Tout aussi pressé que Bourguiba mais encore plus malin, il organise un coup d'État et fait destituer le président pour sénilité. Ben Ali devient seul maître à bord et se paye même le culot de se faire élire à 99% deux ans plus tard pour légitimer le coup.
Les années 90 sont marquées par une solide croissance et un recul des mouvements religieux extrémistes suite à l'arrestation de dizaines de milliers de militants.
Dans les années 2000, trois facteurs viennent s'entrechoquer et vont faire le nid du Printemps arabe : une très forte progression du chômage chez les jeunes, une surreprésentation des jeunes dans la population globale et enfin, une corruption omniprésente (notamment dans la famille de la femme du président).
Vous connaissez la suite : un jeune vendeur de fruits et légumes ambulant, Mohamed Bouazizi, vit une énième humiliation policière et bureaucratique : on lui confisque sa marchandise, le gifle et lui demande d'aller se plaindre ailleurs. Il s'immole par le feu pour dénoncer la corruption et la violence de l'État.

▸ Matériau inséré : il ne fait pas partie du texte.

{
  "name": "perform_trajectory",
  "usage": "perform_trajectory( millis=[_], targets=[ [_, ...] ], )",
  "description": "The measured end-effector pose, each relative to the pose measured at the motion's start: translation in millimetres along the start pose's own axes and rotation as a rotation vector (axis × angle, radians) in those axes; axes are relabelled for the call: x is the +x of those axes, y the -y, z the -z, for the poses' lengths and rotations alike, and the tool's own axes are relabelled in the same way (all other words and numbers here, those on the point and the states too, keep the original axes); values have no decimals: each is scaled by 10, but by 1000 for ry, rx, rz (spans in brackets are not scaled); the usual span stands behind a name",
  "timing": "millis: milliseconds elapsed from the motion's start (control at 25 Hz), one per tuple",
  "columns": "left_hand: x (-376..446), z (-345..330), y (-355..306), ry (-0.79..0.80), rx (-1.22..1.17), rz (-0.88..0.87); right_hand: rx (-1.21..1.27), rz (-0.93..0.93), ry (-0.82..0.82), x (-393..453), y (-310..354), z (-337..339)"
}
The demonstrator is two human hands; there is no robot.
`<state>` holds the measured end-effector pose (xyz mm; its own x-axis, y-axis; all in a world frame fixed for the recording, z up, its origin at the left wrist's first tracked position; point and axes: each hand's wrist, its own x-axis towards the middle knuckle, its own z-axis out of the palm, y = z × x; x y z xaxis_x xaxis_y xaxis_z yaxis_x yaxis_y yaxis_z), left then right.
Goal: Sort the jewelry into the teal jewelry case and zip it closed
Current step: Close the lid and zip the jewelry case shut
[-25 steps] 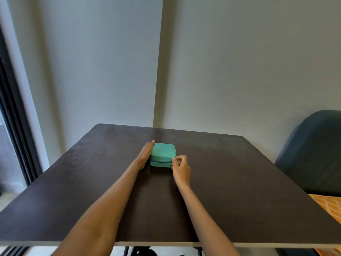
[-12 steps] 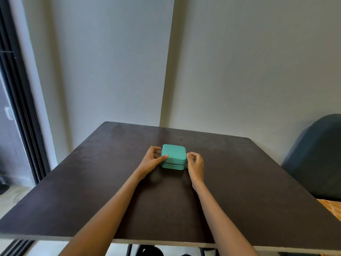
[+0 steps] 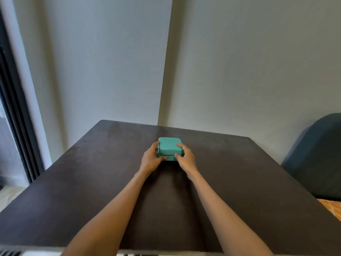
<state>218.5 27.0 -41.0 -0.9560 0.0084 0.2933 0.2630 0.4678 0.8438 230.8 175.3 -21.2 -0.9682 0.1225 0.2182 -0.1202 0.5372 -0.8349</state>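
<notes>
**Both hands close in on the teal case**

Half a second back the two hands flanked the box with fingers only loosely at its sides; now both have wrapped onto it, and a dark gap shows between lid and base along the near edge that was not visible before.

At the middle of the dark table (image 3: pixel 239 182) sits the teal jewelry case (image 3: pixel 168 147) — a small square box with rounded corners, lying flat, its lid a little raised above the base at the front. The left hand (image 3: pixel 150 159) grips it from about 9 o'clock: fingers curl up along the left side of the lid, and the thumb reaches across to the near face of the base. The right hand (image 3: pixel 185 159) grips from about 3 o'clock, with its forefinger laid over the top right of the lid and its thumb pressed against the near face at the seam. Whether a zip pull sits between those fingers cannot be told; the seam there is hidden. Both forearms run back toward 6 o'clock, bare, over the tabletop.

At 12 o'clock, beyond the table's far edge, stands a pale grey wall (image 3: pixel 239 71) with a vertical corner line. At 3 o'clock a dark blue upholstered chair back (image 3: pixel 317 154) rises beside the table — and under it a patch of orange patterned fabric (image 3: pixel 332 207). At 9 o'clock runs a dark door frame (image 3: pixel 16 117).
</notes>
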Motion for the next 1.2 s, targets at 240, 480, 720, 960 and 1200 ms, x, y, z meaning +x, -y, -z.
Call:
perform_trajectory(
  millis=[240, 480, 720, 960, 1200],
  targets=[
    [956, 12, 123, -120, -99, 56, -64, 47, 42, 1018, 54, -289],
    [1532, 58, 428, -199, -118, 139, -83, 112, 81, 1707, 46, -669],
    [1658, -60, 589, -194, -27, 130, -71, 135, 59, 1861, -158, -747],
    [1574, -109, 521, -246, 136, -40, -26, 168, -50, 1786, -262, -839],
    [1473, -122, 469, -124, 426, -32, -28, 112, 4, 1741, -270, -826]
  ],
)
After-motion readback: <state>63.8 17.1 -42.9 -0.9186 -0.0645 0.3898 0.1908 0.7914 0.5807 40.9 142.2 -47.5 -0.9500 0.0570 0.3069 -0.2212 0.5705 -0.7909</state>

Son acte déclenche des manifestations dans tout le pays et plus tard dans une grande partie des pays arabes.
Devant la montée de la colère Ben Ali fuit vers l'Arabie Saoudite et un gouvernement d'union nationale est formé.
Depuis 10 ans, la Tunisie a certes eu 10 gouvernements, mais tous démocratiquement élus. C'est le seul pays à être sorti des printemps arabes en devenant une vraie démocratie. C’était loin d'être gagné quand on voit les 60 dernières années.
Le coup d'État constitutionnel
Fin 2019, des élections législatives et présidentielles ont lieu en même temps. Il en ressort un nouveau président très populaire et élu très confortablement, Kaïs Saïed et une assemblée fragmentée sans réelle majorité.
En juillet, alors que la crise sanitaire touche très durement le pays et que le gouvernement semble totalement dépassé, les manifestations se multiplient pour demander sa démission et la dissolution de l'assemblée.
Après plusieurs jours mouvementés dans les rues de Tunis, le président Saïed décide de suspendre l'Assemblée nationale le 25 juillet et de virer une bonne partie du gouvernement. Il décide de nommer un nouveau gouvernement et de diriger par décret (c’est-à-dire sans vote de l'assemblée).
Initialement suspendu pour quelques jours, le président annonce le 23 août la prolongation de la suspension de l'assemblée jusqu'à nouvel ordre.
Cette décision a été plutôt très bien accueillie par les Tunisiens, car le président Saïed est très populaire. L'issue de cette crise politique permettra de dire si c'était un coup d'État pur et dur ou si l'action du président visait à mener un gouvernement de crise pour sortir de la crise sanitaire et potentiellement la crise démocratique qui en découlait. Est-ce la fin de la seule démocratie issue des Printemps arabes : les prochains mois nous donneront la réponse.